-- Work order --
Print, exactly as they stand, the lines from the start of the listing to the line containing "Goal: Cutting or", inclusive.

-- Stored data --
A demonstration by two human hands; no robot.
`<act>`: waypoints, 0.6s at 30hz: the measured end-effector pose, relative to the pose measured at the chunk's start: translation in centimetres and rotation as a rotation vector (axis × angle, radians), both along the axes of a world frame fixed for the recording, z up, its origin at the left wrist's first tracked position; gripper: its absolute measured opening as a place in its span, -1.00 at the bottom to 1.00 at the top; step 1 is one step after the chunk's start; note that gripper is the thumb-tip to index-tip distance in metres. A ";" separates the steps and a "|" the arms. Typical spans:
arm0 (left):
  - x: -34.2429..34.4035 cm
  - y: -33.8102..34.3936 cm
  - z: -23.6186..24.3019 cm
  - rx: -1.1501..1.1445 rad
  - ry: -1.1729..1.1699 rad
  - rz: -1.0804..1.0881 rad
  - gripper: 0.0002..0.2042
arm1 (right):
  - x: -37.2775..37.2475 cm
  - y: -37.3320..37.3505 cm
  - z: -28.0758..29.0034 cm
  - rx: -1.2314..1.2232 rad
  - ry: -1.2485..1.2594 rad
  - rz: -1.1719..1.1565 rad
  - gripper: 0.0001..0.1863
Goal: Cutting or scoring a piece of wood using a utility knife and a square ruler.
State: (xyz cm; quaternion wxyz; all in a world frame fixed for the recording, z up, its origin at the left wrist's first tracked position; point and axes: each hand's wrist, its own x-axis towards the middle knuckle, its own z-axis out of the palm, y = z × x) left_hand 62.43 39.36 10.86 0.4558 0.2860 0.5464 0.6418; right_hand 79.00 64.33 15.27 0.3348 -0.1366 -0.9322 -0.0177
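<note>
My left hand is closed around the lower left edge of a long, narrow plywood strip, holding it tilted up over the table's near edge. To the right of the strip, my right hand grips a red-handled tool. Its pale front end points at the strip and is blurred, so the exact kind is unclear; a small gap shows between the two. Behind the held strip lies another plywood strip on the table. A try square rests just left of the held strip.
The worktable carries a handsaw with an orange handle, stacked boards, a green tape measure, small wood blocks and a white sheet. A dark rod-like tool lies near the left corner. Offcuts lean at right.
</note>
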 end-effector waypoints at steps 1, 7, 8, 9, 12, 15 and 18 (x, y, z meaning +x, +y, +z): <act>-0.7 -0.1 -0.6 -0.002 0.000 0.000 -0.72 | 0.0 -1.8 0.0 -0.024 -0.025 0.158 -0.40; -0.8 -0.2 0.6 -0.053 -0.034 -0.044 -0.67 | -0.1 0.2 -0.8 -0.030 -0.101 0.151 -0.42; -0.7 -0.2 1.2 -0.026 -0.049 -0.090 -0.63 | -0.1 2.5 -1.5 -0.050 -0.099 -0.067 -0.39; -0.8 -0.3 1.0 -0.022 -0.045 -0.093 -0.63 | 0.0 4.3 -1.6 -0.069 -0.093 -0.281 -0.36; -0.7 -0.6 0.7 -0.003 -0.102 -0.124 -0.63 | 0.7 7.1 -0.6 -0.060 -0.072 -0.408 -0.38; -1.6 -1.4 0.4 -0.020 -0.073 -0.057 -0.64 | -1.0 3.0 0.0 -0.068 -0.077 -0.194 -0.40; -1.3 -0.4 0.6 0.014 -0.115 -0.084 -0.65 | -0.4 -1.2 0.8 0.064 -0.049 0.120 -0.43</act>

-- Result of this exercise --
A demonstration by two human hands; no robot.
`<act>`: waypoints, 0.6s at 30hz: the measured end-effector pose, relative to the pose measured at the chunk's start: translation in centimetres and rotation as a rotation vector (axis × angle, radians), both along the axes of a world frame fixed for the recording, z up, its origin at the left wrist's first tracked position; gripper: its absolute measured opening as a place in its span, -1.00 at the bottom to 1.00 at the top; step 1 is one step after the chunk's start; note that gripper is the thumb-tip to index-tip distance in metres. A ";" separates the steps and a "|" the arms. Typical spans:
arm0 (left):
  - x: -34.2429..34.4035 cm
  - y: -33.8102..34.3936 cm
  - z: -23.6186..24.3019 cm
  - rx: -1.1501..1.1445 rad
  - ry: -1.1729..1.1699 rad
  - rz: -1.0804..1.0881 rad
  - gripper: 0.0002..0.2042
arm1 (right):
  - x: -37.2775..37.2475 cm
  - y: -37.3320..37.3505 cm
  - z: -28.0758..29.0034 cm
  - rx: -1.2314..1.2232 rad
  - ry: -1.2485..1.2594 rad
  - rz: -1.1719..1.1565 rad
  - gripper: 0.0001..0.1863
Goal: Cutting or scoring a piece of wood using a utility knife and a square ruler.

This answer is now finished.